Oslo-based KLP, which manages more than 300 billion kroner ($ 35 billion), said it sold stocks and bonds worth 275 million kroner ($ 32 million) after trying to talk to the companies.

“There is an unacceptable risk that the excluded companies, through their connection to the Israeli settlements in the occupied West Bank, will contribute to human rights violations in war and conflict situations,” senior analyst Kiran Aziz said in a statement on Monday.

All 16 companies were on a list published by the United Nations last year of 112 companies involved in violating Palestinian human rights through their activities in the West Bank.

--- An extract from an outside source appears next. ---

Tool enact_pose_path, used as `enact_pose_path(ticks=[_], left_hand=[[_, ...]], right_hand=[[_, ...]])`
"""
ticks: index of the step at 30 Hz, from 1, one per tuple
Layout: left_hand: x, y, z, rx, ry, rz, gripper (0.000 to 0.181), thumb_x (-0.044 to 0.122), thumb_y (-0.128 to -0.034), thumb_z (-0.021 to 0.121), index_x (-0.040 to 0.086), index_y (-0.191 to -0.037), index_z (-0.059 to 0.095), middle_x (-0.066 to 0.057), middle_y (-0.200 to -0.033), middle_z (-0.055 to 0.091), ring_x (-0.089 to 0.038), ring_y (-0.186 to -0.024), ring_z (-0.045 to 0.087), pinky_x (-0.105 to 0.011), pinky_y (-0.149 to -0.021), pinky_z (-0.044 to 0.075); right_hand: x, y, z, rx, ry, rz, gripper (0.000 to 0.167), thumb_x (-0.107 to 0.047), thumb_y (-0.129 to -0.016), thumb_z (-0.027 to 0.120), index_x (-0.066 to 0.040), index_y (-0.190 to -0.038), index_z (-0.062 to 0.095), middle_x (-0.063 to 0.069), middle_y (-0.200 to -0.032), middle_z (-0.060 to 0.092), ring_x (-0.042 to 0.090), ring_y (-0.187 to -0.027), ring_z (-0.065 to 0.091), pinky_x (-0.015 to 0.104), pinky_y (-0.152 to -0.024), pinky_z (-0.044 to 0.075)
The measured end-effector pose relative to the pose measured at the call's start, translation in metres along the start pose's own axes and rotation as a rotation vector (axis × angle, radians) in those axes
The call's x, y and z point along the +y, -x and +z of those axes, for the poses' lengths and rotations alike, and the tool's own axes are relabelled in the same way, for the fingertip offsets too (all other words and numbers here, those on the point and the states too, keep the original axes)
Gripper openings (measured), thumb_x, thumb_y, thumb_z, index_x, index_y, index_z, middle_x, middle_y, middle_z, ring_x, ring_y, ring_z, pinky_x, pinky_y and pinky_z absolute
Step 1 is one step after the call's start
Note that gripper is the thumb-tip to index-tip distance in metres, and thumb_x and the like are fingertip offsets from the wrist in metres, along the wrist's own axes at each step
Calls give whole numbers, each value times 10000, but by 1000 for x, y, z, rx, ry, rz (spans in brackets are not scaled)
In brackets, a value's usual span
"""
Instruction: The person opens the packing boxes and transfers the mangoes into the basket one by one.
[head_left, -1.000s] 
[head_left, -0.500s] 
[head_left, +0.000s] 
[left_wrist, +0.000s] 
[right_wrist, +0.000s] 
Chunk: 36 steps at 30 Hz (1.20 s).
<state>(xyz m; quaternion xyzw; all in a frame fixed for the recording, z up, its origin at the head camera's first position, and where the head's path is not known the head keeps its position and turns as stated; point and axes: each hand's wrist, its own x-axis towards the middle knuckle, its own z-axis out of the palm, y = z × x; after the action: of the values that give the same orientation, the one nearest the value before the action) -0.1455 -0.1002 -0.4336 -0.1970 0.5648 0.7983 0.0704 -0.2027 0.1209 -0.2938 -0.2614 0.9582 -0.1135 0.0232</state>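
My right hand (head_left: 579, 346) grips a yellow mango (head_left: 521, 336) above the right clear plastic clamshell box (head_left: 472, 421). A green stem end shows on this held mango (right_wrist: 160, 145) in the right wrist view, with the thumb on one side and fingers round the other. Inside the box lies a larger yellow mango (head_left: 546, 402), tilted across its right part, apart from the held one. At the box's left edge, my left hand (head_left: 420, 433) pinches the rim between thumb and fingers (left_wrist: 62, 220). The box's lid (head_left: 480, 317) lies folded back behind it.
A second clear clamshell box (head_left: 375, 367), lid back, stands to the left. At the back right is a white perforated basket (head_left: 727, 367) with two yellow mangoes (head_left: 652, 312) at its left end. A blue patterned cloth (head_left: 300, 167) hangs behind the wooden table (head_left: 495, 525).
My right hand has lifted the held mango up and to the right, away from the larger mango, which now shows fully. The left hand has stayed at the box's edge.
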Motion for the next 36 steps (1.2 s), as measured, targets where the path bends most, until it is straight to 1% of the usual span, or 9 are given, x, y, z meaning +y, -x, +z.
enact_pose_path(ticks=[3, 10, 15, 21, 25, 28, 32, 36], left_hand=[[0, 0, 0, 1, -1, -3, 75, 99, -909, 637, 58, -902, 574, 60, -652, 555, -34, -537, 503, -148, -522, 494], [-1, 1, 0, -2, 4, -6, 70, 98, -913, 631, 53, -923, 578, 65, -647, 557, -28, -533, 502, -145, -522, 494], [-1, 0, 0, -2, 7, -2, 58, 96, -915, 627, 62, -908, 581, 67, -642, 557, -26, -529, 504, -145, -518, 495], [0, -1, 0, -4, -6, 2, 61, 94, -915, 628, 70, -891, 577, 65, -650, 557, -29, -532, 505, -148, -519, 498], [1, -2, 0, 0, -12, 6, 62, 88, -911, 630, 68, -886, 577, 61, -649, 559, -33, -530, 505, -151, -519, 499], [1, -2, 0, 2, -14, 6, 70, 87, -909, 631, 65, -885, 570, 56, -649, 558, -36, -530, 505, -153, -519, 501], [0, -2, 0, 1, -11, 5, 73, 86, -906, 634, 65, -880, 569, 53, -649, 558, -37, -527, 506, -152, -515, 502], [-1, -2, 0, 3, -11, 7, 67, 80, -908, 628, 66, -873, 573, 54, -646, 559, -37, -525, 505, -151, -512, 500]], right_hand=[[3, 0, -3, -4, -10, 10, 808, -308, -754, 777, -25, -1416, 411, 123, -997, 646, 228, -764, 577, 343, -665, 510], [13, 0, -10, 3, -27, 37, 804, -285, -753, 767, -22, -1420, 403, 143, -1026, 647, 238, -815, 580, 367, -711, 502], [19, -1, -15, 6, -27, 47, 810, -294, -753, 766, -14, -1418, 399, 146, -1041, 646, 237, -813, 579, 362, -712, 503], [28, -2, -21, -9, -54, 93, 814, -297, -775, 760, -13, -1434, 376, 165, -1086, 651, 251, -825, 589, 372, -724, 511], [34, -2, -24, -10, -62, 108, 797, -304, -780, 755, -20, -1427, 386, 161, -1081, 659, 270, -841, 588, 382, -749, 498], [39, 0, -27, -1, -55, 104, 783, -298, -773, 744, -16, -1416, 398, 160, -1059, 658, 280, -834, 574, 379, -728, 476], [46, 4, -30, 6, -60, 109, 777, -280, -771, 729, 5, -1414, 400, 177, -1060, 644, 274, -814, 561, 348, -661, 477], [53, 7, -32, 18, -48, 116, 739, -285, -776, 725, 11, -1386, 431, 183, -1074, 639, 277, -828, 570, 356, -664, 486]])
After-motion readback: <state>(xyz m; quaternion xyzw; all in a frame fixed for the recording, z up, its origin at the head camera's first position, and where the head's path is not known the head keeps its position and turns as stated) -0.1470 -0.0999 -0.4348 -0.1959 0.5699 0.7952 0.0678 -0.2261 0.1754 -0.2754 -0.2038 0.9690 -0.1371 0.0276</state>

As of June 2021, KLP will stop doing business in the West Bank, including banking, construction, infrastructure and telecommunications. These include Motorola Solutions and the French energy and transport company Alstom SA. Messages were left with both companies asking for comments.

Aziz said banks were on the list because they finance housing construction and help build, expand or maintain the settlements, construction companies because of their material and infrastructure supplies. The exclusion of telecommunications companies is because communications services are considered a basic infrastructure for modern societies.

“Companies have a responsibility to respect and protect human rights in all countries in which they operate, regardless of whether the state itself respects these rights,” Aziz said in the statement. “Conflicts can harbor a particularly high risk of human rights violations.”

There was no immediate Israeli response, but Israel has criticized the UN list as biased and even anti-Semitic.

Last month, KLP ruled out Myanmar affiliates AdaniPorts and SpecialEconomicZone for being part of Myanmar’s military breach of the fund’s responsible investment policy. Two years ago, she closed the UK security company G4S from investing because the group operates in countries such as Qatar and the United Arab Emirates, where there is a risk of violating international labor standards.

Aziz said KLP had contacted the affected companies to start a dialogue, but that had not produced any results. Aziz said that only Alstom was ready to meet but that its activities in the occupied territories did not contribute to violations of international law.

Israel conquered the West Bank along with East Jerusalem and the Gaza Strip in the Middle East War in 1967. Today about 500,000 Israeli Jews live in settlements in the West Bank, in addition to about 200,000 settlers in East Jerusalem.

The Palestinians claim all three territories for a future independent state. The international community widely regards the settlements as illegal and as obstacles to peace.

KLP did not comment on Israeli settlements in East Jerusalem.

Israel annexed the area after the 1967 war and considers it part of its capital city, but the annexation is not recognized internationally. Israel withdrew from Gaza in 2005. ___ Josef Federman in Jerusalem contributed to this report.